- _Work to complete_
Pick out the lines below with "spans" and list them.

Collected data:

****************

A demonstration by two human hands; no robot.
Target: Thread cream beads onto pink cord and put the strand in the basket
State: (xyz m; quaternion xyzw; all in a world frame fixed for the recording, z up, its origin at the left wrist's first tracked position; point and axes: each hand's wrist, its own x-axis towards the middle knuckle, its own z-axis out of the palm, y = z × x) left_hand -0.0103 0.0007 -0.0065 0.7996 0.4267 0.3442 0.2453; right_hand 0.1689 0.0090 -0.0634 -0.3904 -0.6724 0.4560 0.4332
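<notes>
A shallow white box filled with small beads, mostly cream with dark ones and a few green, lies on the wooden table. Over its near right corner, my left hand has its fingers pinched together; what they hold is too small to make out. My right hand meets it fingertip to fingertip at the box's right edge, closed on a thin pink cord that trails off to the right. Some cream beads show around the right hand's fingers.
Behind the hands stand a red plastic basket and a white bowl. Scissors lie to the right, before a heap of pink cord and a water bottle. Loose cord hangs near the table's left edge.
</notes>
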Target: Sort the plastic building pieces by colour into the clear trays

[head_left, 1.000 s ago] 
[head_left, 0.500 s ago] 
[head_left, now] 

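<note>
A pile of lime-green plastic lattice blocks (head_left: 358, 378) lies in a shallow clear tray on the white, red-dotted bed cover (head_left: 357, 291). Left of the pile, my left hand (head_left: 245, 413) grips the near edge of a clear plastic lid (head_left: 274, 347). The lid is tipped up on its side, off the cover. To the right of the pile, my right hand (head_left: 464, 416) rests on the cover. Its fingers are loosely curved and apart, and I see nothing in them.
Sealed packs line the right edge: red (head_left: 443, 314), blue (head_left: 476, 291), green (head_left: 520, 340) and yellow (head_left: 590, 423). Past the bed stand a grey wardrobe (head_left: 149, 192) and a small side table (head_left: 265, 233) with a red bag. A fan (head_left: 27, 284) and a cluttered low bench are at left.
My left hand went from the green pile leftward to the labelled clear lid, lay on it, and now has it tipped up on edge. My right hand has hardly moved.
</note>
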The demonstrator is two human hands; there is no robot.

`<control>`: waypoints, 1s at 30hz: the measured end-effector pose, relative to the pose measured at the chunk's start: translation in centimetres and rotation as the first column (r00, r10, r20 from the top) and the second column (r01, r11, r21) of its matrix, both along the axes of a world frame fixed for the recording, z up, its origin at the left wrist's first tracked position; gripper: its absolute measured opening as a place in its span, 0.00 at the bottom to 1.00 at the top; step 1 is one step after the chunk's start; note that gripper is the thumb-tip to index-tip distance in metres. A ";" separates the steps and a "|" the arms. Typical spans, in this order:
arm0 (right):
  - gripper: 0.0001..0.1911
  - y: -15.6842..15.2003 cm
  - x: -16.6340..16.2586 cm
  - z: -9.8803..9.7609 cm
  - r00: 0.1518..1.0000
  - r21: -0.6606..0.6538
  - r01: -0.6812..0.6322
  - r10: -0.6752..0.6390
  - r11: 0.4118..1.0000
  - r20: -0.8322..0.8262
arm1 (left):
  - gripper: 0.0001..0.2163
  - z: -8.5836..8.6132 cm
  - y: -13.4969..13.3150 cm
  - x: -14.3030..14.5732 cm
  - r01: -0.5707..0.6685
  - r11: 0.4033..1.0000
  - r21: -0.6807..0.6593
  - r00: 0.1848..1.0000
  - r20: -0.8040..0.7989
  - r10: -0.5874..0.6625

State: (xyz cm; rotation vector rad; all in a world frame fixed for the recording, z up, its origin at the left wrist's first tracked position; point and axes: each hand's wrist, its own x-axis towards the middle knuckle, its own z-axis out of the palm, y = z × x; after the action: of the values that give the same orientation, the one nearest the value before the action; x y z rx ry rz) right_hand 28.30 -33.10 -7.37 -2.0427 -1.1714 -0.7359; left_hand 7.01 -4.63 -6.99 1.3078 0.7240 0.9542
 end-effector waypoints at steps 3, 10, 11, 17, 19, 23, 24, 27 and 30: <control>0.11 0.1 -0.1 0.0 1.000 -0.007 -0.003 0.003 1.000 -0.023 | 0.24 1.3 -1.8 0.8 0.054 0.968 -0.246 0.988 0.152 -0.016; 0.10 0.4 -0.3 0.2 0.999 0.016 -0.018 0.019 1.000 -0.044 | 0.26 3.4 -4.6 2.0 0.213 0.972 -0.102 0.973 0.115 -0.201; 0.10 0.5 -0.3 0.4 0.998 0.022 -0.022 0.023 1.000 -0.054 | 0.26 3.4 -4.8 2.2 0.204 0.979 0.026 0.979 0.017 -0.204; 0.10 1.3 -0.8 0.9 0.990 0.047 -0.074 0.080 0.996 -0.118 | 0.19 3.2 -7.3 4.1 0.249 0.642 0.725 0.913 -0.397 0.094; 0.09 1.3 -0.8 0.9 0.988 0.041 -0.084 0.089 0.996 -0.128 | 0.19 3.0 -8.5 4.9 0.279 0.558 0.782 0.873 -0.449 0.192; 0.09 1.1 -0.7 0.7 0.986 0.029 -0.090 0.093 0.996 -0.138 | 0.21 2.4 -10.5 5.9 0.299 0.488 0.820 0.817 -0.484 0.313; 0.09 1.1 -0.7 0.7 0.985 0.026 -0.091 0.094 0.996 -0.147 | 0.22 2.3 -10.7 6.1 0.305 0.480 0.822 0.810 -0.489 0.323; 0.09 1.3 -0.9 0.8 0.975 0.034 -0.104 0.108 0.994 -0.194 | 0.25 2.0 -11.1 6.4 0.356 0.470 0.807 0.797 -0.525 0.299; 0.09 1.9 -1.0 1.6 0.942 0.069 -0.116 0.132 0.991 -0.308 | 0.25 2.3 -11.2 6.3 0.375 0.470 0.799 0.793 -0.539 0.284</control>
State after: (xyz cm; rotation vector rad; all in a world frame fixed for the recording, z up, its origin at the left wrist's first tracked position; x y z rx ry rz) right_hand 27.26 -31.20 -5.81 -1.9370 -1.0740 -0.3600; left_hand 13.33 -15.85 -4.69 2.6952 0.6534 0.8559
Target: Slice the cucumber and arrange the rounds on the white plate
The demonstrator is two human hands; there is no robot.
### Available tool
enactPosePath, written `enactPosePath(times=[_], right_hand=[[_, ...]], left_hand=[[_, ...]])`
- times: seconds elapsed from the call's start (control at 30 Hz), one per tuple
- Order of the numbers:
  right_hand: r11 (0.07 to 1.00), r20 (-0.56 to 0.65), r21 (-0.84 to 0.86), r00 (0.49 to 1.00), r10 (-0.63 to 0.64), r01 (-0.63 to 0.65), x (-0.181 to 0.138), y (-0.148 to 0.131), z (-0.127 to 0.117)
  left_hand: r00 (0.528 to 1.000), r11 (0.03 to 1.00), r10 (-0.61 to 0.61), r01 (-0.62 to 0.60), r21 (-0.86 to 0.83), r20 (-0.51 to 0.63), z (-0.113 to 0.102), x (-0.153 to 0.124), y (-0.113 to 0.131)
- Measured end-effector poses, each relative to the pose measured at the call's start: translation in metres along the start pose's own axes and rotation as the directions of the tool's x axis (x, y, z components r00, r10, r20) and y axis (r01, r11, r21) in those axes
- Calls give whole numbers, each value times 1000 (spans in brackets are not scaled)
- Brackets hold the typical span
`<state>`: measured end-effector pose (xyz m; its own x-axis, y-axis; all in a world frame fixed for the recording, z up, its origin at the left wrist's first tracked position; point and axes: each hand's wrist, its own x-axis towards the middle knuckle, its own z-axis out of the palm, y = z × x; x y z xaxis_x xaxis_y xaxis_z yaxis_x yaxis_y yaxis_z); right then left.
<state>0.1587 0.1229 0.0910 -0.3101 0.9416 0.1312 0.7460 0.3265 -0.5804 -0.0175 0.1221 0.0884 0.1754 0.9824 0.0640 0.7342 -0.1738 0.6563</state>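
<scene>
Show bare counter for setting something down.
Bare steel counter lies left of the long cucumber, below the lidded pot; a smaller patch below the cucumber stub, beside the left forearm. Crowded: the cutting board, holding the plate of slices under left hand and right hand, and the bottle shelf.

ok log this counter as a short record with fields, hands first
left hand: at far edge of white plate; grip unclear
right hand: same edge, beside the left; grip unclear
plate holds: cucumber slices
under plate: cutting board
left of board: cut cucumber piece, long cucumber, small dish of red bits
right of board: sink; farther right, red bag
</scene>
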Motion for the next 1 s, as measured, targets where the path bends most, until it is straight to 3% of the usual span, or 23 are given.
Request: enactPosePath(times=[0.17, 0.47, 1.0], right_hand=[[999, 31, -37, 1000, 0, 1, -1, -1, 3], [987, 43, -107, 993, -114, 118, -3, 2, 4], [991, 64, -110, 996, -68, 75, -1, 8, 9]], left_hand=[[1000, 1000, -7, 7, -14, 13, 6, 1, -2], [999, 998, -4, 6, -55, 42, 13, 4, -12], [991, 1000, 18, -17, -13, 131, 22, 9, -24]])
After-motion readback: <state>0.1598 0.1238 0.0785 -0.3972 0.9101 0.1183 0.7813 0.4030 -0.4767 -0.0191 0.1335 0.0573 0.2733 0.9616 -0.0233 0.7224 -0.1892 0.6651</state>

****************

- _Answer to the exercise_
`<control>`: waypoints, 1s at 30hz: the measured end-effector pose, relative to the pose measured at the chunk's start: translation in centimetres and rotation as the first column (r00, r10, r20 from the top) and the second column (r01, r11, r21) of its matrix, both along the axes of a world frame fixed for the recording, z up, its origin at the left wrist's first tracked position; gripper: its absolute measured opening as a place in its span, 0.00 at the bottom to 1.00 at the top; step 1 is one step after the chunk's start; note that gripper is the thumb-tip to index-tip distance in metres. A ";" separates the steps and a "|" the arms. Typical spans, in this order:
- Calls give whole numbers, each value times 1000 (spans in brackets are not scaled)

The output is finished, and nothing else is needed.